### Network centrality

In this notebook we will go through the introduced centrality measures. For the analysis, we will use two networks on the same set of nodes: families in the 15th century Italy. The two networks describe their business and marriage connections

In [None]:
# Start with the important libraries

import numpy as np
import pandas as pd
import matplotlib.pyplot as plt
import seaborn as sns

# Importing the new library for network analysis
import networkx as nx

In [None]:
# The files are in graphml format, it is also frequently used in practice

family_business = nx.read_graphml("PADGB.GraphML")

# In order to draw the graph with the family names, we can extract it as it is a node attribute
names_b = nx.get_node_attributes(family_business, 'name')

# There are different drawing layout styles, here we try one we have not seen before
# You can check the documentation of layout styles and experiment here:
# https://networkx.org/documentation/stable/reference/drawing.html

nx.draw_kamada_kawai(family_business, labels = names_b)

In [None]:
# We can also check what extra information we have about the families
# If you check, we do not have any extra data on the edges

family_business.nodes(data= True)

In [None]:
# We can import the netwrok depicting marriage relationships similarly

family_marriage = nx.read_graphml("PADGM.GraphML")

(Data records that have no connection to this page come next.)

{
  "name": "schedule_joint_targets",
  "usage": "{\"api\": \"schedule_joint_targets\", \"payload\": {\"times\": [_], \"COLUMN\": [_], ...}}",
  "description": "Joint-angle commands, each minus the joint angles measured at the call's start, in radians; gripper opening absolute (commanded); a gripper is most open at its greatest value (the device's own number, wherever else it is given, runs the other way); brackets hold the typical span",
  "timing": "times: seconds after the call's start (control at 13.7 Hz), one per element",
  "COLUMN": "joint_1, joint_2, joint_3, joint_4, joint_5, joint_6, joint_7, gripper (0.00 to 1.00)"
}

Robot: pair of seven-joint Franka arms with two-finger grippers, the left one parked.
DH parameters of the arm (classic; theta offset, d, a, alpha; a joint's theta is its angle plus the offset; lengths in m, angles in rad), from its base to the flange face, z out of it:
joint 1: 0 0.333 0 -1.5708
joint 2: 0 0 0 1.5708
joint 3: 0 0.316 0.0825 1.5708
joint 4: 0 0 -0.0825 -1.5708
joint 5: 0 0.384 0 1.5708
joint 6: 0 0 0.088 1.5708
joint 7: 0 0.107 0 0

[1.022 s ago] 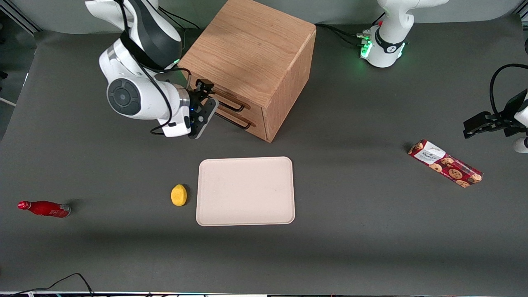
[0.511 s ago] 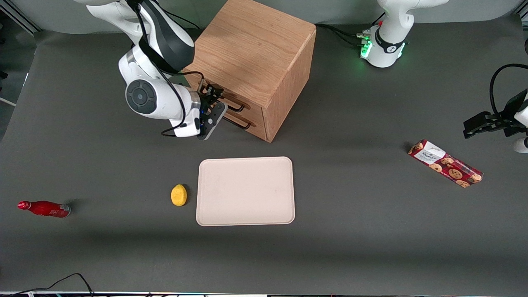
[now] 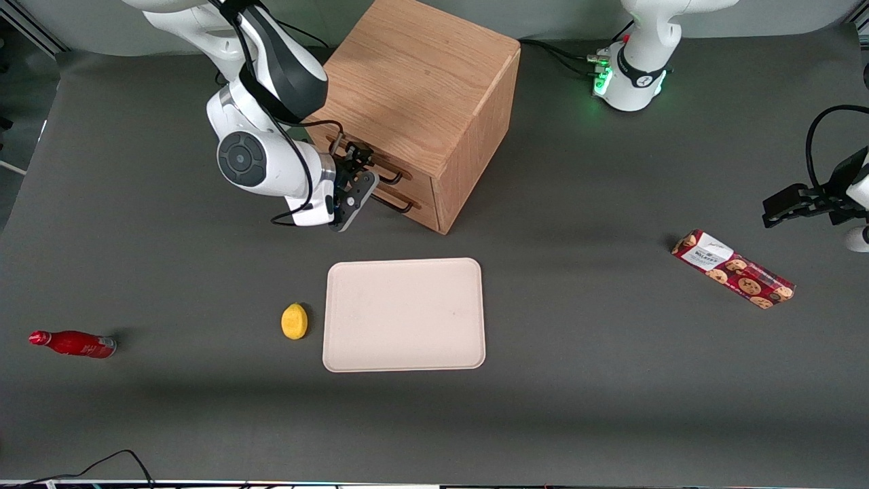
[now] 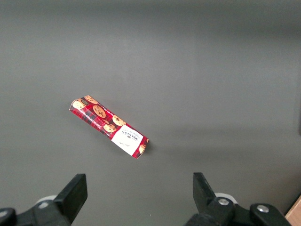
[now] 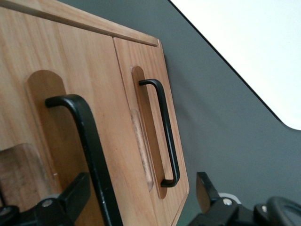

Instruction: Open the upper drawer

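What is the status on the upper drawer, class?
Claw open, at the upper drawer handle, fingers either side of the bar. Drawer shut. Nothing in the way.

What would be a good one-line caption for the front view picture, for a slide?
The gripper, fingers open, reaches the black handle of the oak cabinet's upper drawer, which looks shut.

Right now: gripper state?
Gripper: open, holding nothing, fingers either side of the upper drawer's handle, in front of the upper drawer.
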Motion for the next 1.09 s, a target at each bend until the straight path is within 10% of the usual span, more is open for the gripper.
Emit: {"api": "schedule_joint_targets", "payload": {"times": [0.0,1.02], "joint_1": [0.0,-0.02], "joint_2": [-0.017,0.139], "joint_3": [0.0,-0.069], "joint_4": [-0.023,0.114], "joint_5": [0.008,-0.151], "joint_6": [0.033,0.061], "joint_7": [0.013,0.001], "gripper": [1.0,1.0]}}
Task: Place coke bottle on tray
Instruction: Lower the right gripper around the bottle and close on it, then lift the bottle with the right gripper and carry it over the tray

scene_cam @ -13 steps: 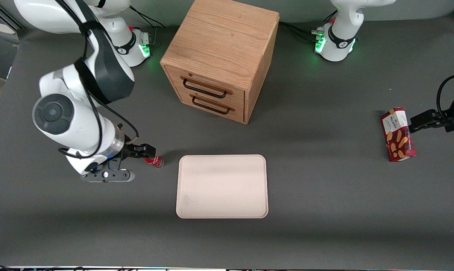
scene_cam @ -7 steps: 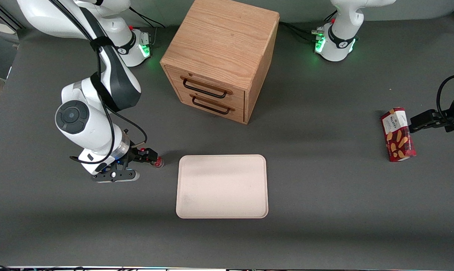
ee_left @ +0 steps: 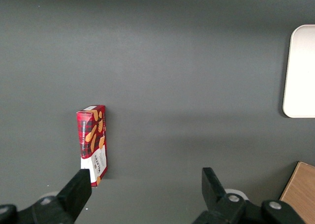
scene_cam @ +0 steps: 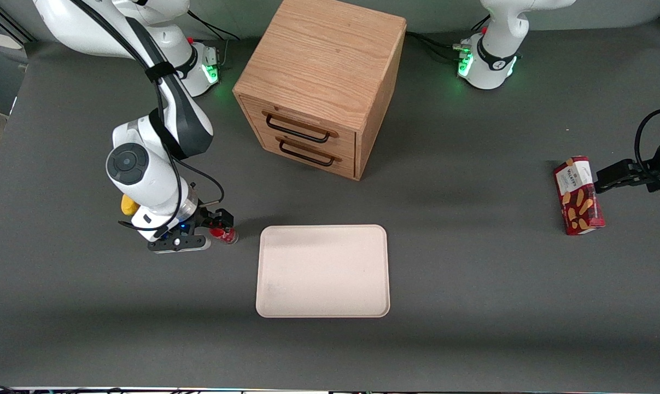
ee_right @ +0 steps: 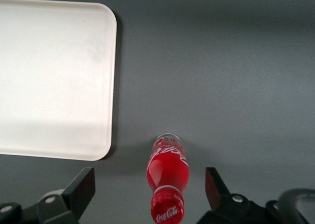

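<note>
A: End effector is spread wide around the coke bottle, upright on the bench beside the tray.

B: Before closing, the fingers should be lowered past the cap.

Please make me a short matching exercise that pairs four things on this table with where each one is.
Things:
1. bottle
2. tray
3. snack box
4. gripper

Places:
A. toward the parked arm's end of the table
B. in front of the drawer cabinet, nearer the front camera
C. open, one finger on each side of the bottle
D. standing on the table beside the tray, between the fingers

Pairs: 1-D, 2-B, 3-A, 4-C
</note>
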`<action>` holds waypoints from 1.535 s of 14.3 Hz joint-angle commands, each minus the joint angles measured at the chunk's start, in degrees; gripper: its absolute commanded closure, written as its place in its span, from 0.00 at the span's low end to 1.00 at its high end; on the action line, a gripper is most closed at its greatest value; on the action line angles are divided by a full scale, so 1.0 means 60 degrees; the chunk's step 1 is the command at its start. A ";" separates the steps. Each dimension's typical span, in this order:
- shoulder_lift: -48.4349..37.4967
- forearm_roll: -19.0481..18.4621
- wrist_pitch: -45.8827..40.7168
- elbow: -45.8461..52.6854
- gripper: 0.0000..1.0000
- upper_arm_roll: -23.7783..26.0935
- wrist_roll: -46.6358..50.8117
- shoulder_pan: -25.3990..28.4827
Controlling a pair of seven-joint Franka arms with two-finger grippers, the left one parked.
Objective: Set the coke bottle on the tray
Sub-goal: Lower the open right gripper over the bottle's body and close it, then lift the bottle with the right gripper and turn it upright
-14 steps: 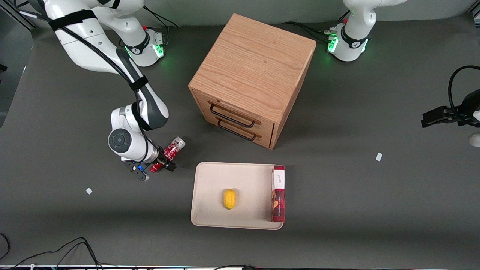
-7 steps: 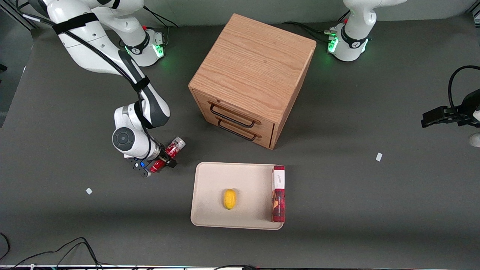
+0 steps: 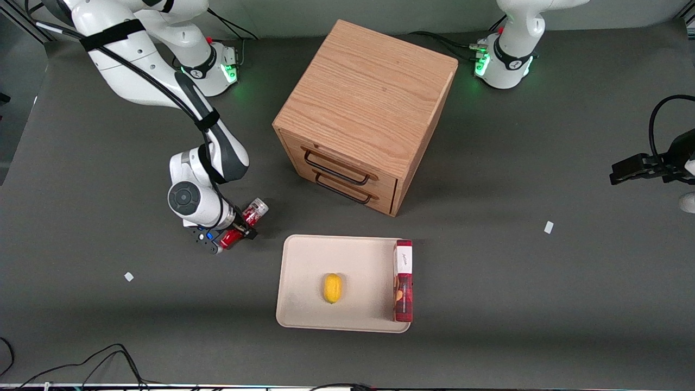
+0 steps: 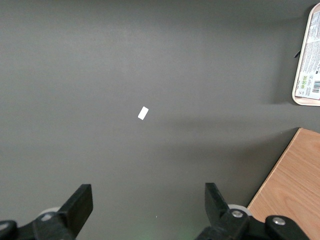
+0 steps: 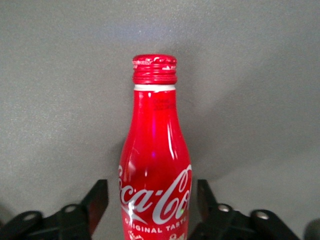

# In order to draw the graph with the family names, we can extract it as it is a node attribute
names_m = nx.get_node_attributes(family_marriage, 'name')

# There are different drawing layout styles, here we try one we have not seen before
# You can check the documentation of layout styles and experiment here:
# https://networkx.org/documentation/stable/reference/drawing.html

nx.draw_kamada_kawai(family_marriage, labels = names_m)

In [None]:
# We can start with the simplest and most intuitive centrality, the degree
# As introduced, degree centrality is calculated as the fraction of nodes that a node is connected to
# The higher the value of degree centrality, the more central/important the node is

# We calculate first for the business network

deg_b = nx.degree_centrality(family_business)

# The result is a dictionary
deg_b

In [None]:
# In order to collect the values for each centrality for a final comparison, we can create a dataframe
# The index will be the name of the families

centrality_b = pd.DataFrame(index = names_b.values())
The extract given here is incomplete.